There are other vaccines on the way that may have identical results. Let us hope that they reach – as quickly as possible – to all countries and to all people on equal terms.

A year after the first case of a disease that proved to be pandemic was reported, the announcement of a vaccine created positive expectations around the world. This was reflected, for example, in an increase in the main world exchanges.

The hypothesis of a return to normality encourages all who have been subject to severe measures. We are back to believing in the end of the curfew, restrictions on living together, that is, maintaining social distance and the possibility of taking off the mask again, to give just a few examples.

We look forward to returning to work normally, going to school normally and using public transport, as well as other public services, as we always have.

But this would be a good opportunity for us not to limit ourselves all to returning to normal. It would be good to take the opportunity to change the way we all live, starting to respect more the signs that the world gives us, especially nature.

Not even on purpose, landscape architect Gonçalo Ribeiro Telles passed away this week in Portugal. Considered a visionary, a landscape poet, he was a tireless defender of ecological causes. Always committed to overcoming the dichotomy between the city and the countryside, a struggle that he saw not as an option, but as the only way to have a future, to survive.

He spent little time in politics. Just enough to leave us as important things as the National Agricultural Reserve (RAN) or the National Ecological Reserve (REN).

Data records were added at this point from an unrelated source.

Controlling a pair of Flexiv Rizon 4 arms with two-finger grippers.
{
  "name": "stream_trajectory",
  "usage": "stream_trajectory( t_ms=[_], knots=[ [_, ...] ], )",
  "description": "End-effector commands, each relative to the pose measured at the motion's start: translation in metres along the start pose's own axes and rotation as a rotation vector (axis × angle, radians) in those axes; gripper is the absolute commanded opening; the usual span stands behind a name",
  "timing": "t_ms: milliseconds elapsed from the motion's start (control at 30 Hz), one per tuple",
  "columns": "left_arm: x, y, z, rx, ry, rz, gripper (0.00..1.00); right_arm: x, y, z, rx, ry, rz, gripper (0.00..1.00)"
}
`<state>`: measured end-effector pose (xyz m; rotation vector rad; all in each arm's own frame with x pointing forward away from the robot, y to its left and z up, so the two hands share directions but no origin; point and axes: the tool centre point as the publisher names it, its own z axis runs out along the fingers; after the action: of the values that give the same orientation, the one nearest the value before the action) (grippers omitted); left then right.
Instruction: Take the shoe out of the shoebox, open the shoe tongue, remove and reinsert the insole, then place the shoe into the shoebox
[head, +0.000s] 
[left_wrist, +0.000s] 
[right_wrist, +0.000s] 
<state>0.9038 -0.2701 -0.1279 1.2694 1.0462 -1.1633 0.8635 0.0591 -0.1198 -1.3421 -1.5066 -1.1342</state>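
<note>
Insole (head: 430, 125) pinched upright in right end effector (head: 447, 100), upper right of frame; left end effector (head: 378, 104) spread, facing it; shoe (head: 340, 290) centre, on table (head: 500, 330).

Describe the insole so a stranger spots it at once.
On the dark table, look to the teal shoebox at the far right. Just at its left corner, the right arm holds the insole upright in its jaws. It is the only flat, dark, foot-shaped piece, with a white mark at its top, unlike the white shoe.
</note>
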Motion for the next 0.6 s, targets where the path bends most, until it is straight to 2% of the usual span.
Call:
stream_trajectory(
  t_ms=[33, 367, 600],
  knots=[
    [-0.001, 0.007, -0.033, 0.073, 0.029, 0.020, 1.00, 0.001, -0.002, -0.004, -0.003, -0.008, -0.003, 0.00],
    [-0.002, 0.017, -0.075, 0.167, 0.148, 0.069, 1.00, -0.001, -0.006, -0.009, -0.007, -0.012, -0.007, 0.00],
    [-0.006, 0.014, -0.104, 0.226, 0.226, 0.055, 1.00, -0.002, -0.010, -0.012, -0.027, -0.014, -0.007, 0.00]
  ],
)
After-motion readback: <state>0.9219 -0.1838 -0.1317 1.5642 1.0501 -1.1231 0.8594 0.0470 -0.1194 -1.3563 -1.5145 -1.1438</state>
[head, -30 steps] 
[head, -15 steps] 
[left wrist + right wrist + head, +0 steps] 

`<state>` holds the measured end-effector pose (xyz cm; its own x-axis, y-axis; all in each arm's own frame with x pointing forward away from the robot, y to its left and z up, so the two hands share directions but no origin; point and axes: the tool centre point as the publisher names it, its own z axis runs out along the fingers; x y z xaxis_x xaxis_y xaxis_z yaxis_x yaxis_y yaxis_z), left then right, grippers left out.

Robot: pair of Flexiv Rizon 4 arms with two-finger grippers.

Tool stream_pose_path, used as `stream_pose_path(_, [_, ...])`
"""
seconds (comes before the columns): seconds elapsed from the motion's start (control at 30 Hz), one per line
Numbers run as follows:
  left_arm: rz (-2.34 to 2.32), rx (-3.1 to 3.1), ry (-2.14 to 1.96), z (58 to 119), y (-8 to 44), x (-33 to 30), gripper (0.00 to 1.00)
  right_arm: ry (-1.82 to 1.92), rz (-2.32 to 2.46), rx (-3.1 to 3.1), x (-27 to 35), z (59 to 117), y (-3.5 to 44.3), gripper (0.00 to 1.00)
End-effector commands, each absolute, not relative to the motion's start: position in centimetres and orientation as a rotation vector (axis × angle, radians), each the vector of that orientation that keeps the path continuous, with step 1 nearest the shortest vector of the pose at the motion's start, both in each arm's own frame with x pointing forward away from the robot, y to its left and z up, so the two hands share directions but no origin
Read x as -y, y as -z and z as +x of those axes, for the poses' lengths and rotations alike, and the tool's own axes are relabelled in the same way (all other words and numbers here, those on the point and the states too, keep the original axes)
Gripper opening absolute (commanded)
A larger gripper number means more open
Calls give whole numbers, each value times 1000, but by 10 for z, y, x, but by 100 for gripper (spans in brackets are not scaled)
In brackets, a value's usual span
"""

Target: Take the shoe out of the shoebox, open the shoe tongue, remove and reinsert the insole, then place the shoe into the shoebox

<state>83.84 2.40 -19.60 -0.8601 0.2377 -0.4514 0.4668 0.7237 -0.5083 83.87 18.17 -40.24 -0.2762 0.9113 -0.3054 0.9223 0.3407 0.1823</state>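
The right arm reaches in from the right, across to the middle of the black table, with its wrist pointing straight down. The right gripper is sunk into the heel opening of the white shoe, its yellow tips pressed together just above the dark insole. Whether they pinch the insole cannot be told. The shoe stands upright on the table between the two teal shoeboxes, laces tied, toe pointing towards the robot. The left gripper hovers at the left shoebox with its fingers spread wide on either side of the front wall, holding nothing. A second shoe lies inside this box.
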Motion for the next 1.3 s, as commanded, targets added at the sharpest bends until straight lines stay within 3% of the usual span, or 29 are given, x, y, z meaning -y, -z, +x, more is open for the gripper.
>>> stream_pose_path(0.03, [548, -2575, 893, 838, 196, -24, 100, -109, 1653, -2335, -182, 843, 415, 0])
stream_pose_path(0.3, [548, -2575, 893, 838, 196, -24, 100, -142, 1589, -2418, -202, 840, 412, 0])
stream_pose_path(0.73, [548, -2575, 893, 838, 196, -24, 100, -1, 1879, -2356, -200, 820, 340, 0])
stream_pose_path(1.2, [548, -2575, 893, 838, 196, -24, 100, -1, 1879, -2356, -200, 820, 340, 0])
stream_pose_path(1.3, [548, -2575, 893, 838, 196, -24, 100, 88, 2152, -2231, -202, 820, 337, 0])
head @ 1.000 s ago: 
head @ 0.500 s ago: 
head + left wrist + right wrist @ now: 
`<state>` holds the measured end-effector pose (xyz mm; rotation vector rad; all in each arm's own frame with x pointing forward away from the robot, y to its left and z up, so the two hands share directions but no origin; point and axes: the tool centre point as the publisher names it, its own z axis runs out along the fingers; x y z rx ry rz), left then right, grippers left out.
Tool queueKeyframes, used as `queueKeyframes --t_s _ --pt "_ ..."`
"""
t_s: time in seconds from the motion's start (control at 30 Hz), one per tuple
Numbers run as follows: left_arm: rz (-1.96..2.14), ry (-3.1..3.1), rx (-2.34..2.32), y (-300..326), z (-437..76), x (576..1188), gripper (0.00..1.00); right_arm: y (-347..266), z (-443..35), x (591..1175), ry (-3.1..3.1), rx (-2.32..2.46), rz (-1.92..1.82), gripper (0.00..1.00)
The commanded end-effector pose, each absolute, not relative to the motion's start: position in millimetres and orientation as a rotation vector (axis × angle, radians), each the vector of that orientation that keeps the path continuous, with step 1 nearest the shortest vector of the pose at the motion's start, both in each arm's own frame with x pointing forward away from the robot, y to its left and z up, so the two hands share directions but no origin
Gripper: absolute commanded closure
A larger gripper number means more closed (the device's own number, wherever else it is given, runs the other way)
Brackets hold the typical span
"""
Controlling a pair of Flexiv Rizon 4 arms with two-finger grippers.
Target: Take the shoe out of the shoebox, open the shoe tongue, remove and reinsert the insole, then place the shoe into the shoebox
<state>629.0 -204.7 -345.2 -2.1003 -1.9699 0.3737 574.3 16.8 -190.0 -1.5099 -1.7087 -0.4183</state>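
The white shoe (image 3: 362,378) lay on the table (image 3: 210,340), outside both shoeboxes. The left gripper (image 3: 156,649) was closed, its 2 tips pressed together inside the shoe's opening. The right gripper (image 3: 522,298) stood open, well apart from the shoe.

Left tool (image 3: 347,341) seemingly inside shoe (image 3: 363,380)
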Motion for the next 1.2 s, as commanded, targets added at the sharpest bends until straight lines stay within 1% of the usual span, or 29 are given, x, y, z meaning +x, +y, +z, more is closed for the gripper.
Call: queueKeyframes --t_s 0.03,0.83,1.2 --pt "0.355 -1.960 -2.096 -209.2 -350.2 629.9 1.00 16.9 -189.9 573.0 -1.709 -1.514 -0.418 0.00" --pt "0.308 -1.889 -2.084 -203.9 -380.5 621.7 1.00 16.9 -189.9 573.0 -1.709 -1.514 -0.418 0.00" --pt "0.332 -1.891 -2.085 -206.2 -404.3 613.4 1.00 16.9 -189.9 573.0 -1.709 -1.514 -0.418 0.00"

Gonçalo Ribeiro Telles took the environment as a cause. Not politics, but life. And in the struggle for this cause, there was no hesitation or compromise. I talked to him only two or three times, enough to realize that, in his opinion, our obligation was to help care for the environment and not just use it.

Now that the vaccine announcement allows us to sow hope in a better world again, we should all return to the ideas of Gonçalo Ribeiro Telles. That would be a good vaccine for our collective future.